Ah, sorry, I thought you were already doing something like that, i.e. that perhaps you could reuse some kernel build you already had and avoiding a full rebuild/mrproper. The KUnit Python script uses QEMU and parses the results; e.g. you could look for the results lines like:
# Totals: pass:133 fail:0 skip:0 total:133 ok 2 rust_doctests_kernel
Alternatively, I could clone a copy of the current archive into a temporary directory, "make mrproper" there, run kunit normally, then clean up the temporary directory. Extra storage, but quite a bit more robust and user-friendly.
Just to be on the same page, is the concern about the slowness of mrproper or that it kills the kernel build artifacts requiring a clean build?
It blows away things like tags and cscope databases. Me, I have my cscope databases elsewhere, but lots of people build them for their live git repos. And they are (quite understandably) unhappy when their source-code browsing tools are blown away by some random test doing an unsuspected "make mrproper". ;-)
What kind of improvement are we looking for and why would this patch in its current form not work?

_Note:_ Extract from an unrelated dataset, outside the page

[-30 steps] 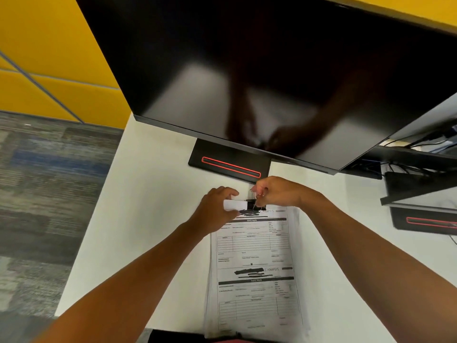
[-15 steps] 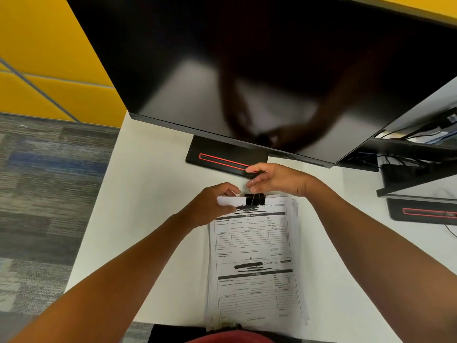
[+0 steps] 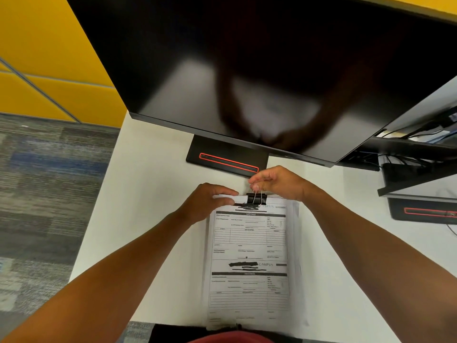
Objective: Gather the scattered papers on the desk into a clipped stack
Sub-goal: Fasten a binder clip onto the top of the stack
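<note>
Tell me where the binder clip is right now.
In the head view, the black binder clip sits on the top edge of the paper stack, centre frame before the monitor base; the right hand pinches its wire handles, the left hand grips the stack beside it.

Both forearms reaching forward, left hand (image 3: 207, 200) curled in a pinch, right hand (image 3: 277, 181) fingertips pinched together
</note>
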### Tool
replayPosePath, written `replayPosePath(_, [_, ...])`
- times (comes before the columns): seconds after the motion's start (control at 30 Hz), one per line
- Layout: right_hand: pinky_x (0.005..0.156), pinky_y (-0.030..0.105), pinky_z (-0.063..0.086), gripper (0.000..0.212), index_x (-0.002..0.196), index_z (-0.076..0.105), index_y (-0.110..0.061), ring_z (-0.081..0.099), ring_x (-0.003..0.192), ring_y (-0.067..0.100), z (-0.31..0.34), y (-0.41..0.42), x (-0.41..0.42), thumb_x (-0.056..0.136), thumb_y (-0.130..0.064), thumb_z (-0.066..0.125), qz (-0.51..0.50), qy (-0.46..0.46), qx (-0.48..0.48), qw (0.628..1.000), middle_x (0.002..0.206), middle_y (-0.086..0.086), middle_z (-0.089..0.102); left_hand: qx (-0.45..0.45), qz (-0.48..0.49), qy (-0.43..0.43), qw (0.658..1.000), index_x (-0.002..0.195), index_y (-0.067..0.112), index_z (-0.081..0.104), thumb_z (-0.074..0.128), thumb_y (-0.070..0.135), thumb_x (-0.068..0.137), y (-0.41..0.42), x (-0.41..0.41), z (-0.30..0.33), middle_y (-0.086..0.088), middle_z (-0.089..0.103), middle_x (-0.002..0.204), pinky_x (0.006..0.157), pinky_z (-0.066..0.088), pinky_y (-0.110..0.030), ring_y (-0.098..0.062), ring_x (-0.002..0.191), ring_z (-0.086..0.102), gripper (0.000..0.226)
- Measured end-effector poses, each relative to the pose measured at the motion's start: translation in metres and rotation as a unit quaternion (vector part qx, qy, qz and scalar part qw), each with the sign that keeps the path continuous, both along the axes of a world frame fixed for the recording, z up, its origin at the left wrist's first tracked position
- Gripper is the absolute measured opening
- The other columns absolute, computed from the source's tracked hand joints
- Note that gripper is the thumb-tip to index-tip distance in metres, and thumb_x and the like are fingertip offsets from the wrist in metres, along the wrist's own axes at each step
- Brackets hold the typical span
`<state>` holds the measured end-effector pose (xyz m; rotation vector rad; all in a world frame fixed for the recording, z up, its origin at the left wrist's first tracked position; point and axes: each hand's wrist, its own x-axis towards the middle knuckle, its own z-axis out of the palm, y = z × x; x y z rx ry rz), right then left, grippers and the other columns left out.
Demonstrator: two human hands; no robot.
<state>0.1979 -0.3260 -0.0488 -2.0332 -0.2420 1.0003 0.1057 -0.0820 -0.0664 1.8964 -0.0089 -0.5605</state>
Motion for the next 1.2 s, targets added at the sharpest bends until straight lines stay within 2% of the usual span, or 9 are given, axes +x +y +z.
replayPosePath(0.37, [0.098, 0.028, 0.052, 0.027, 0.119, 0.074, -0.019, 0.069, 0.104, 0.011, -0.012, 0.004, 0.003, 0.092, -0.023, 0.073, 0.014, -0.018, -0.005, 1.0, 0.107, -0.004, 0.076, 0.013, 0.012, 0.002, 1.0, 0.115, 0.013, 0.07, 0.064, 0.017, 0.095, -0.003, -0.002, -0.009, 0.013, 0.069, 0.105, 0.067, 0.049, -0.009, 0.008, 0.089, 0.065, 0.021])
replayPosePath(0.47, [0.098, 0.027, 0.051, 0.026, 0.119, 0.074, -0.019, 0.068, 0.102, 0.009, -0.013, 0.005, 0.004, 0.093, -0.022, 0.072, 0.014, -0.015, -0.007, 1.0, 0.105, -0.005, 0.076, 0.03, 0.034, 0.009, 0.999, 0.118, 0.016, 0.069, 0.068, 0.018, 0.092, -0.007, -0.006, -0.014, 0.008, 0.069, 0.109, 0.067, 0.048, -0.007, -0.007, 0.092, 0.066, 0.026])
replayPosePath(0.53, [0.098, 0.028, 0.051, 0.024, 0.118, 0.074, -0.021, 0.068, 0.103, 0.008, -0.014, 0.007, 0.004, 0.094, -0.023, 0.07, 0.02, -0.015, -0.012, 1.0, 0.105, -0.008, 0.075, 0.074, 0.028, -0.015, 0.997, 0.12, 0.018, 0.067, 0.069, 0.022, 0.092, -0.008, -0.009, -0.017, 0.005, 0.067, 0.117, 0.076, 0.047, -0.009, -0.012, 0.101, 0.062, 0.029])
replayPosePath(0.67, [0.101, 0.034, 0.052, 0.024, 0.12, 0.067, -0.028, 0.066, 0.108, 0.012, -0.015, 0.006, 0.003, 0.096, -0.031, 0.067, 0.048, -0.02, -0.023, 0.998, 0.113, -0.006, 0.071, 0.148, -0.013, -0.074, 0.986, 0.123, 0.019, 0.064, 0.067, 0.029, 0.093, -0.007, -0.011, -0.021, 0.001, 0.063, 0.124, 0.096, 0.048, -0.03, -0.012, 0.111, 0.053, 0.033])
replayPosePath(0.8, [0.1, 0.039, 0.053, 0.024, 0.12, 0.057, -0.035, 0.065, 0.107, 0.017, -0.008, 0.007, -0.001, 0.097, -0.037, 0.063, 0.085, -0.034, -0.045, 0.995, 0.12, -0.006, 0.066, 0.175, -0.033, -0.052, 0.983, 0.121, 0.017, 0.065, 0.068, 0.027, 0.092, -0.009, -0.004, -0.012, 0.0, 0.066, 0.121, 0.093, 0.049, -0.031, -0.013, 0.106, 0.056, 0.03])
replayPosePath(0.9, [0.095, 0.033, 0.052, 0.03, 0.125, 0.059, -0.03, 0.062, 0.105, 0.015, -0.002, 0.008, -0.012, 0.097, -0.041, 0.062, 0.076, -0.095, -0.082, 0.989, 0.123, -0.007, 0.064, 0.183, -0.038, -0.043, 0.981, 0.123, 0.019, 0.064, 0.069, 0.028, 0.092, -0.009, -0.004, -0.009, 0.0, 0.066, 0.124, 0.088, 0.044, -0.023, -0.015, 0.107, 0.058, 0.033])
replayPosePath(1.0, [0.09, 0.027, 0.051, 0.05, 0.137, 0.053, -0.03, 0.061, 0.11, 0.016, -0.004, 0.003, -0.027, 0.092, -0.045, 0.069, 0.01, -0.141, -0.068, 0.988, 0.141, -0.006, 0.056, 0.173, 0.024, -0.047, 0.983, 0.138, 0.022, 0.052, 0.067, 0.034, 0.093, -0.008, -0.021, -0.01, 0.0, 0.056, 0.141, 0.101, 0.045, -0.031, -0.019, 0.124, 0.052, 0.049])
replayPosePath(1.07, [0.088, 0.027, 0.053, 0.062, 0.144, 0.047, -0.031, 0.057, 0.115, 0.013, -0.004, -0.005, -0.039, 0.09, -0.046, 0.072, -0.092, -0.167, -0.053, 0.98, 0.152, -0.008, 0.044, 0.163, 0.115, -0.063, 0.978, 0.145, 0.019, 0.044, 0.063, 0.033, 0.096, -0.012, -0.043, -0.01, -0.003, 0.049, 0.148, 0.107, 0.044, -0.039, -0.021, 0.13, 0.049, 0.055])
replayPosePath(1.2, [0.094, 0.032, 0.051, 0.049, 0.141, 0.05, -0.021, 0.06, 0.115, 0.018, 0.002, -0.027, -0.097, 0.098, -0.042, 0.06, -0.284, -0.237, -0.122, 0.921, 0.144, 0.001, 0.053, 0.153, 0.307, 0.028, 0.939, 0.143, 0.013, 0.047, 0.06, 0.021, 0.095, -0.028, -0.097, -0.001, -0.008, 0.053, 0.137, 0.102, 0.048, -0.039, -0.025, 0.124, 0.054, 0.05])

For the near term, I am OK with its current form because it is non-default. Longer term, though, we need it to be tested by default, and that means making it avoid undoing people's work. My short-term approach is to enable this test on my employer's test systems, which have Rust set up correctly, and skip it on my laptop, which has a strange FrankenRust due to my early playing around with that language.